Matteo aprì la prima porta. Una cella. Piccola, spoglia. Un letto inchiodato al pavimento. Coperte piegate, ancora calde. Elisa lo guardò, pallida.

«Qualcuno era qui… da pochissimo.»

La seconda stanza era uguale. La terza aveva sedie rovesciate, un cuscino strappato, segni di trascinamento sul pavimento.

«Elisa…» Matteo la chiamò con la voce strozzata.

Sul muro, graffi. Non casuali. Grafie ripetute, incise dalle unghie.

A. R.

Sotto, più in basso, quasi cancellato:

S. L.

Elisa si portò una mano alle labbra. «Anna Riva… e Sofia Leone… erano qui.»
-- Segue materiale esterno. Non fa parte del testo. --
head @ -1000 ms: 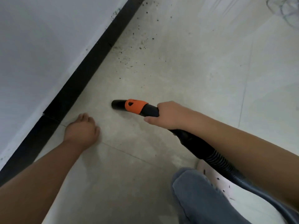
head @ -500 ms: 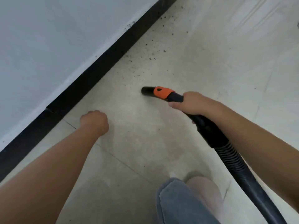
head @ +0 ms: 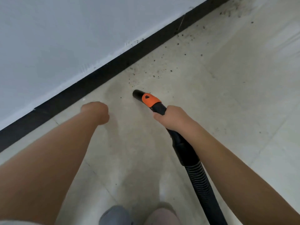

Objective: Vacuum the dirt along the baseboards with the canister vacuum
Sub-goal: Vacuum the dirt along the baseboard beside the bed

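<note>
My right hand (head: 172, 120) grips the black vacuum wand just behind its orange collar (head: 150, 99). The open nozzle tip (head: 136, 93) sits low over the pale tiled floor, a short way out from the black baseboard (head: 97, 78). Dark dirt specks (head: 146, 73) lie scattered just beyond the nozzle and continue along the baseboard toward the upper right (head: 230, 13). The ribbed black hose (head: 201, 184) trails back past my right forearm. My left hand (head: 96, 112) is curled into a fist low over the floor left of the nozzle, holding nothing.
A white wall (head: 65, 38) rises above the baseboard on the left. My knee in grey fabric (head: 113, 215) shows at the bottom edge. Pale floor tiles (head: 243, 95) stretch to the right.
I have moved forward along the wall. The nozzle has advanced to the edge of the dirt patch. My left hand has gone from flat on the floor to a curled fist.
</note>
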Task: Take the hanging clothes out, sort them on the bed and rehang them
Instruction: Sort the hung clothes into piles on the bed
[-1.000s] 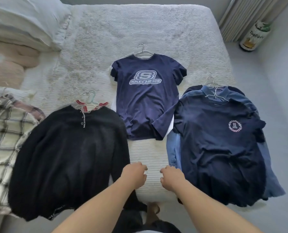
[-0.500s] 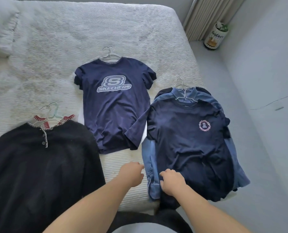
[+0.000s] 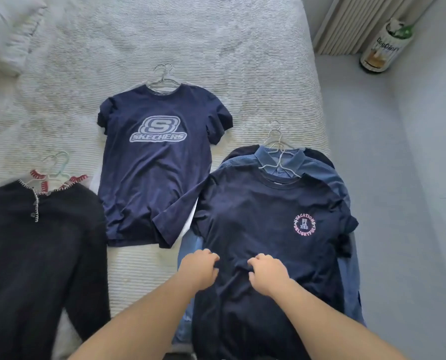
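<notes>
Both forearms are bare to the frame edge, and neither the left hand nor right hand wears anything.

Bed with white ribbed cover, pillow at upper left. Pale grey floor at right; pleated curtain and labelled bottle in corner.

Navy logo tee, black cardigan, white ribbed bedspread.

Bare bedspread lies open well beyond my hands; the Skechers shirt crowds my left, stacked hangers ahead, floor free to the right.
</notes>
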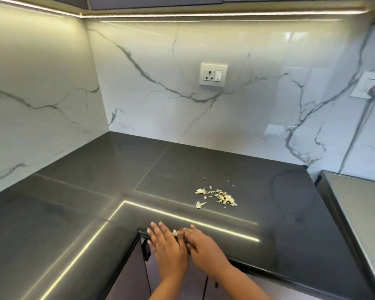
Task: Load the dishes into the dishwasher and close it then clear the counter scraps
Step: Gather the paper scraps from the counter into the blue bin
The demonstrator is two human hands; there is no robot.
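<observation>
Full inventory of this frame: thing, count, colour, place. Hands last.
counter: one, dark grey, L-shaped, fills the lower frame
scraps: one scattered pile plus stray bits, pale yellow, on the counter right of centre
small scrap: one, pale, at the counter edge between the hands
backsplash: white marble with grey veins, behind the counter
wall socket: one, white, on the backsplash
second wall plate: one, white, far right, partly cut off
cabinet doors: dark, under the counter
left hand: fingers straight, flat at the counter edge
right hand: beside the left, fingers at the small scrap
</observation>
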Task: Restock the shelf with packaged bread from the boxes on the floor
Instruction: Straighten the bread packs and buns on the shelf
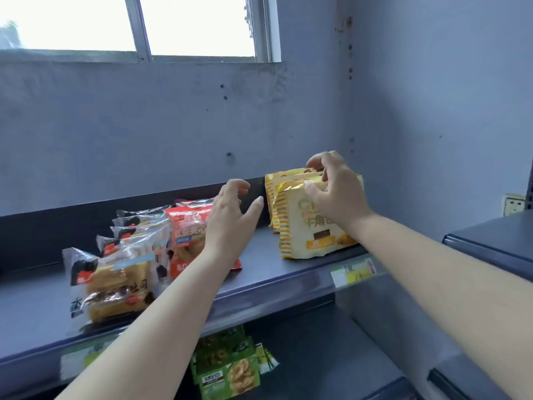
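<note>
Soft, light and crinkly, the yellow croissant packs [308, 223] on the shelf [259, 272] want gentle handling by their crimped tops, where the right hand [334, 189] pinches them, while the left hand [230, 220] hovers with fingers loosely spread.

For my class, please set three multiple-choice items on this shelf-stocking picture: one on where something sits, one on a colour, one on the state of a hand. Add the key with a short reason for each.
1. Where do the green packets sit?
A. on the shelf below the top shelf
B. on the window sill
C. on the yellow-striped packets

2. What colour is the packet beside the clear toast bags?
A. blue
B. red
C. black

3. What is the left hand doing?
A. gripping a red packet
B. hovering open, holding nothing
C. pressing the wall

Key: 1 A, they show under the top shelf. 2 B, the red packet stands right of the bags. 3 B, its fingers are spread in the air, while the right hand holds the yellow-striped packets.
</note>
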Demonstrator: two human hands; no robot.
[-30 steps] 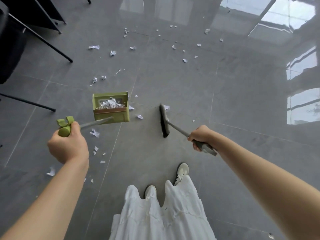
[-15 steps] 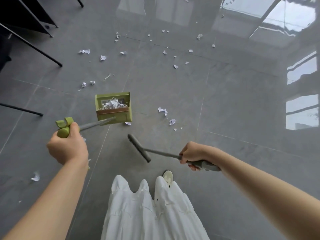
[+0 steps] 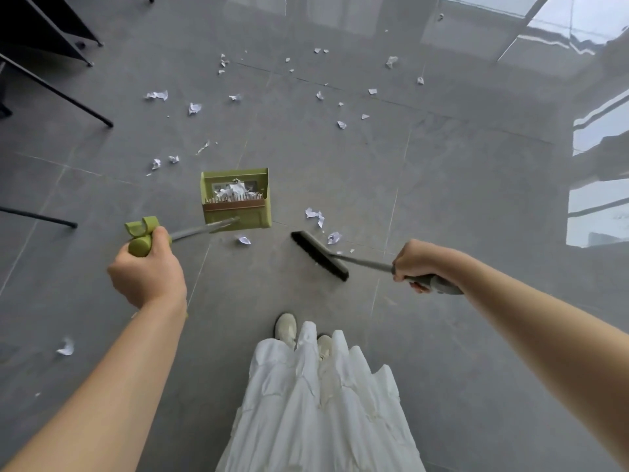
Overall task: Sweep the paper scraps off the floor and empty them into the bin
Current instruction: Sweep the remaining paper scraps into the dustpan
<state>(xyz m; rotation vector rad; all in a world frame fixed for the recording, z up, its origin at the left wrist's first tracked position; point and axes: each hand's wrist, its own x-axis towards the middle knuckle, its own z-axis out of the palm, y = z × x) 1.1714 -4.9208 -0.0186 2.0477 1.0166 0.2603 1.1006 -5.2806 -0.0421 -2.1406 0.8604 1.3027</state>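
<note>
Since half a second ago the broom head (image 3: 320,255) has swung from the lower middle of the frame out to the right of centre, and it now lies slanted just below two crumpled scraps (image 3: 315,215), where a second ago it stood almost on end near the dustpan. The green dustpan (image 3: 236,199) stays at the centre of the frame, with its open mouth facing up the picture and a heap of white paper (image 3: 231,190) inside behind a row of comb teeth.

The left hand (image 3: 148,270) grips the green end of the dustpan's handle (image 3: 141,245); its fingers are curled under and hidden behind the back of the hand. The right hand (image 3: 417,264) is wrapped round the grey broom handle (image 3: 434,284), with the knuckles up and the fingertips mostly out of sight beneath.

One scrap (image 3: 243,240) lies just below the dustpan, and another (image 3: 334,238) sits just above the bristles. Many more paper scraps (image 3: 194,108) are strewn across the grey tiled floor (image 3: 442,185) in the upper half of the frame; the farthest are too small to make out. A lone piece (image 3: 65,348) sits at the lower left.

Black furniture legs (image 3: 58,93) cut in from the upper left, their tops out of frame. White trousers (image 3: 316,410) hide most of the pale shoes (image 3: 286,327) at the bottom centre. Glare from windows washes out the floor at the right edge. No bin shows.
</note>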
Matteo si avvicinò, le dita che tremavano. «E se fossero state…»

«Non pensarci adesso,» lo interruppe lei. «Andiamo avanti.»

Dalla parte opposta del corridoio, Ricci chiamò: «Venite qui!»

Corsero.

La stanza in cui si trovava era più grande, una sorta di ufficio. C’erano fascicoli aperti, fogli strappati, una sedia capovolta. Sul tavolo, un computer portatile chiuso di fretta. Ricci alzò un documento.

«Guardate questo.»

Era un elenco di date e codici. E accanto, tre nomi.

A. Riva — trasferita
S. Leone — trasferita
L. Maltoni — trasferita

«Trasferita dove?» chiese Matteo, quasi con rabbia.

Ricci indicò l’ultima riga di una nota scritta a penna.

C210 → P.N.

Elisa sbiancò. «P.N.… è il codice della Poggio Nuovo. Un complesso agricolo abbandonato sopra Monteriva. È enorme. Pieno di capannoni e gallerie per lo stoccaggio. »

Matteo riprese il foglio, fissandolo come un verdetto. «Marini è sempre un passo avanti…»

Ricci lo guardò fisso negli occhi. «Non stavolta.»

Si voltò verso la squadra.

«Raccogliete tutto. Fra venti minuti ripartiamo. Poggio Nuovo potrebbe essere la destinazione finale… o il loro cimitero.»